A third main takeaway here was the fact that despite short follow-up times, so less than 8 months from initiation of CAR-T, about 1 in 6 patients appear to have relapse disease based on the need for subsequent systemic therapy. That number might even be higher with longer follow-up times.

That's based on results that were published earlier this year in the New England Journal of Medicine by Chung et al, which demonstrated that 57% of relapsed or refractory DLBCL patients had relapsed within 5 years post CAR T-cell therapy. Mostly within the first year of treatment.
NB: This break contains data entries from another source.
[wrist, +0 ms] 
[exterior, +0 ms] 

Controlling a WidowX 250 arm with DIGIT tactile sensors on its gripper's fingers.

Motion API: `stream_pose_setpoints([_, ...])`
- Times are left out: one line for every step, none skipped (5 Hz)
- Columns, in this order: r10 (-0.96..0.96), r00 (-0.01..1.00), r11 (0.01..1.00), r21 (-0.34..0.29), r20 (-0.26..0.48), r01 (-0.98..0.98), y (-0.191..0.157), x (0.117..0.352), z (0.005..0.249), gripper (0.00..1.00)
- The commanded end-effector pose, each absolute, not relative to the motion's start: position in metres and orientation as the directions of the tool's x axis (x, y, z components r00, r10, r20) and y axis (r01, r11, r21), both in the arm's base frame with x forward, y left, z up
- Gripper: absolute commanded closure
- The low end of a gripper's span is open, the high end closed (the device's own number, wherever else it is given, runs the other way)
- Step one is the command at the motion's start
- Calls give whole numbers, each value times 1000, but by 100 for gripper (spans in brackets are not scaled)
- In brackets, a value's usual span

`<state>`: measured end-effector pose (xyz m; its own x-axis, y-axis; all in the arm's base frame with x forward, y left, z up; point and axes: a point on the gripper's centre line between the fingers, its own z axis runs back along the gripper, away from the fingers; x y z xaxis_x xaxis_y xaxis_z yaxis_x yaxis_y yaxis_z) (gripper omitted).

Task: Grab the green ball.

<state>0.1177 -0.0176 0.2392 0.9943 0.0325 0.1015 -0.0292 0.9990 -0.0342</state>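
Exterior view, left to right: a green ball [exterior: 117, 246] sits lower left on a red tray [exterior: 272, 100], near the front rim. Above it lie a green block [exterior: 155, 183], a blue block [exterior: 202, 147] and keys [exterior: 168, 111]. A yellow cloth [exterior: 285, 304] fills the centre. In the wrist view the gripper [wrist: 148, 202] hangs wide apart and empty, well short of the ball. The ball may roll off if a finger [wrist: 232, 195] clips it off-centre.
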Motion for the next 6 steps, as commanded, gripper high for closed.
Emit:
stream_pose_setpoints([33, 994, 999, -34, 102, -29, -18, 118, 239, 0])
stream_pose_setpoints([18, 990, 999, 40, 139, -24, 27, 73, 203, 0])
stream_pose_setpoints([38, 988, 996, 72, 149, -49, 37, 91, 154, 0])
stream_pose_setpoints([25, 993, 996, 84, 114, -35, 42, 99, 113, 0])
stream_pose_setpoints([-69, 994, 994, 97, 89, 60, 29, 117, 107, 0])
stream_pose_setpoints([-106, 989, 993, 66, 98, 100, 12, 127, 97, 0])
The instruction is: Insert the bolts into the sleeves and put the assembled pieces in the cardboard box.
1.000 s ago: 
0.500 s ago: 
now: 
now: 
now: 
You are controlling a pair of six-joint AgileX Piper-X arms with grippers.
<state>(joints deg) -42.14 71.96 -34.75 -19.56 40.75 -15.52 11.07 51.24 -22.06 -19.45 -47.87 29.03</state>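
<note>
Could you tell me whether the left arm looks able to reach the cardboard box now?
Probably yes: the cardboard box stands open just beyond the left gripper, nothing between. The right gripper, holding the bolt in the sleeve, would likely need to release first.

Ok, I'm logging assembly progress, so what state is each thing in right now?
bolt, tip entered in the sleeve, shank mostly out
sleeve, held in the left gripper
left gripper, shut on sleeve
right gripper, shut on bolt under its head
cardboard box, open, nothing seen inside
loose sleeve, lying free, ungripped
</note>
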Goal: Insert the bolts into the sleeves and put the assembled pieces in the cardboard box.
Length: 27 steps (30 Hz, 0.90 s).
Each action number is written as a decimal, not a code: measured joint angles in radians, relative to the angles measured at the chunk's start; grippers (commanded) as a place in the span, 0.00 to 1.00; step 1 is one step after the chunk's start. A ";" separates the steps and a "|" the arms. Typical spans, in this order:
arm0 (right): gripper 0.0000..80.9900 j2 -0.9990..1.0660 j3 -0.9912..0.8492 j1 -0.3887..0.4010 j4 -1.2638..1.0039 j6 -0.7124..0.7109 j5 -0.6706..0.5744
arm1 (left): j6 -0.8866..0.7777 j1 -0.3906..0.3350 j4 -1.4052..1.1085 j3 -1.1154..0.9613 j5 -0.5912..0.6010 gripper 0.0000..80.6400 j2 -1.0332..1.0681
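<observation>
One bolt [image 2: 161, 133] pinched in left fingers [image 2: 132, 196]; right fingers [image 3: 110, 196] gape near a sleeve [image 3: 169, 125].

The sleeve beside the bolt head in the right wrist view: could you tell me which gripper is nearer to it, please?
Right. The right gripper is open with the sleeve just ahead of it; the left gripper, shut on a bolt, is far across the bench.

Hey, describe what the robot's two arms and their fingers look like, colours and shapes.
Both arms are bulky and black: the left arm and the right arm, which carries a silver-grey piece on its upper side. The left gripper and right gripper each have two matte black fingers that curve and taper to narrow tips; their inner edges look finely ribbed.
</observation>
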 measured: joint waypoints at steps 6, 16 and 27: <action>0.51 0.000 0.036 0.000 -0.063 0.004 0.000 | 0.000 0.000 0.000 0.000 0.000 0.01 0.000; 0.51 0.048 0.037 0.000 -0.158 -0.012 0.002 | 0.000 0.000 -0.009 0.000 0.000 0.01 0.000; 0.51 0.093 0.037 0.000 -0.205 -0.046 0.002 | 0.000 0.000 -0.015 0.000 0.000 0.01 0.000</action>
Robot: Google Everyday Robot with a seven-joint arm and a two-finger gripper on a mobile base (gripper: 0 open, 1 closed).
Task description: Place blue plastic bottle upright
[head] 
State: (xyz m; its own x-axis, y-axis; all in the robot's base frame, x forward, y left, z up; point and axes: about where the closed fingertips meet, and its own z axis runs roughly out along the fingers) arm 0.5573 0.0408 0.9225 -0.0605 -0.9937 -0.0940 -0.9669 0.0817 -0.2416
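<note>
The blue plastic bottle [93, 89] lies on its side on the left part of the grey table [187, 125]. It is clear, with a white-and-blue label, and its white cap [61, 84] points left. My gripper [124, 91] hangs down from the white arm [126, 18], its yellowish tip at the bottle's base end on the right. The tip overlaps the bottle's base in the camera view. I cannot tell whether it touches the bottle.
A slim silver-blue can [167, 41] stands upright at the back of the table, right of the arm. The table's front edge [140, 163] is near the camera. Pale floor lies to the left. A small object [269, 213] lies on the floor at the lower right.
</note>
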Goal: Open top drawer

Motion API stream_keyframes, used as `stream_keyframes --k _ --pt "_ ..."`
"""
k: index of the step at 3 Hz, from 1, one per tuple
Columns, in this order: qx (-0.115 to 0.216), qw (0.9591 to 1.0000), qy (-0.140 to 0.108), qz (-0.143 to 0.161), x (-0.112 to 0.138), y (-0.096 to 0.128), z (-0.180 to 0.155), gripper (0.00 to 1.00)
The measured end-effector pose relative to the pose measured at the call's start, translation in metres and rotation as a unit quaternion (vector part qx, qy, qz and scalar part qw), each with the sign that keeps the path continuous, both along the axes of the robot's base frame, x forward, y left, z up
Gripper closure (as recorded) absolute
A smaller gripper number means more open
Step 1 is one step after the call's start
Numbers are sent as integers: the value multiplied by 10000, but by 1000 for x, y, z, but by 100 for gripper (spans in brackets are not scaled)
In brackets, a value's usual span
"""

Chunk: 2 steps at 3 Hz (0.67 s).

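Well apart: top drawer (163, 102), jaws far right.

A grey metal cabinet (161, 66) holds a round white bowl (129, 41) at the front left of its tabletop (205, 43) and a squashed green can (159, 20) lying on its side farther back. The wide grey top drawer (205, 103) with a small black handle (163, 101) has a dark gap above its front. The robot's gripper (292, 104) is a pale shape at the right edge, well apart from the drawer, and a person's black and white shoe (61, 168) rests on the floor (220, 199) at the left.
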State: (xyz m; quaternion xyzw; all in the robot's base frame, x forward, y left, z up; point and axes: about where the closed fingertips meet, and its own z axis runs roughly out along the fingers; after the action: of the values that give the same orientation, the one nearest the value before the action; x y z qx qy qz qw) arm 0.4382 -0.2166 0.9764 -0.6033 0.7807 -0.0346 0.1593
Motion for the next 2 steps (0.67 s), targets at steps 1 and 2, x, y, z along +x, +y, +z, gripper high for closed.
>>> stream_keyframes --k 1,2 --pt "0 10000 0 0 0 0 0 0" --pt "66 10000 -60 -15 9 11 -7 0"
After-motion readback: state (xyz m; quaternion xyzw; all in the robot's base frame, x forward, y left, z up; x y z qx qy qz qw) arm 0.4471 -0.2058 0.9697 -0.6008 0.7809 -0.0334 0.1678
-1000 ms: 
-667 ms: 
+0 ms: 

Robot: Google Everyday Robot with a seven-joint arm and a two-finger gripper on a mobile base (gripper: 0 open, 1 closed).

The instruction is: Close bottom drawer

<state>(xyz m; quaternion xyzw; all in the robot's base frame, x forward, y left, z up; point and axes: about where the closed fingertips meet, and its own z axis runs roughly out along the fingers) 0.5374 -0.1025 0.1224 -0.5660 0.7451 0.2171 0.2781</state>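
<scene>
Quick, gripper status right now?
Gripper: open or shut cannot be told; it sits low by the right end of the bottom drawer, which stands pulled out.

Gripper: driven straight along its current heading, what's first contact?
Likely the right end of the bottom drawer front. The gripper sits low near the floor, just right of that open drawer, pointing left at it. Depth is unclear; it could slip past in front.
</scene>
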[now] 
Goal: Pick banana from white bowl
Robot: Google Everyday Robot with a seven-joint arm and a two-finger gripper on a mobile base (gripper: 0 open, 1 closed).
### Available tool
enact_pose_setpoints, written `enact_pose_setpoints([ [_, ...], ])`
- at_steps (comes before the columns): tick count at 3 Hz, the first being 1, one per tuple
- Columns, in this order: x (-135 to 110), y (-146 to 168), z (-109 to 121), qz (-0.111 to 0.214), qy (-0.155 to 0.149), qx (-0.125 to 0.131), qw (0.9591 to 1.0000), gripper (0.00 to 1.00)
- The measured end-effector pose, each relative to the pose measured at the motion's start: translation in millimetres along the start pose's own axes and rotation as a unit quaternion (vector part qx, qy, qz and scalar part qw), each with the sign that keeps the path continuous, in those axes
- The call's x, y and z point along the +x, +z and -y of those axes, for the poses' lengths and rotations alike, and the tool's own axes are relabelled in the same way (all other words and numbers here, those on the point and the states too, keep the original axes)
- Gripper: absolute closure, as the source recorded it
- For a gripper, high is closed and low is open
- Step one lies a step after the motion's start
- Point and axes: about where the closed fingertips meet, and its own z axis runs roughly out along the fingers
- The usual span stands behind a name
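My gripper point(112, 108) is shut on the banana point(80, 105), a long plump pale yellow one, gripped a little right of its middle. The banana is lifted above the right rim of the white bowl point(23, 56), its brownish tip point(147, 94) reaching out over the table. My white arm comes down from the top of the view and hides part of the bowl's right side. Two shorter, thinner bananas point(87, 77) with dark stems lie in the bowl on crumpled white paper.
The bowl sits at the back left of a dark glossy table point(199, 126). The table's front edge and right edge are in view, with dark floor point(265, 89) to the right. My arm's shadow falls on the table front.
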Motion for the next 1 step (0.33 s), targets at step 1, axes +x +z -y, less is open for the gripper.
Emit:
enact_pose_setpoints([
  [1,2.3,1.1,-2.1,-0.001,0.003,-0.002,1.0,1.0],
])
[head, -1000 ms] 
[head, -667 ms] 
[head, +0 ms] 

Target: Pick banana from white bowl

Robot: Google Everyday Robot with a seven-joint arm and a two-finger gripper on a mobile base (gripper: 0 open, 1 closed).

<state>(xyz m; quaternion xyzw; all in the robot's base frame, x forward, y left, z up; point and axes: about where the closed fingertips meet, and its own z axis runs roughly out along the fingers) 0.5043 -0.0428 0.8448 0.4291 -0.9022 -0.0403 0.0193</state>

Overall, our claims-based study has provided valuable insights. We can now continue to build on these findings in an effort to understand real-world clinical outcomes among patients treated with CAR-T.

In particular, I think that the use of real-world evidence to help identify particular patient populations in which CAR T-cell therapy is successful will be very important in our overarching mission to help to identify the right treatment for the right patient at the right time.


Zimmerman Savill KM, Klink A, Liassou D, et al. Real-World Treatment of Patients with Large B-Cell Lymphoma in the United States with Chimeric Antigen Receptor T-Cell Therapy. Presented at the ASH Annual Meeting and Exposition; December 11-14, 2021; Atlanta, GA and Virtual. Abstract 4096.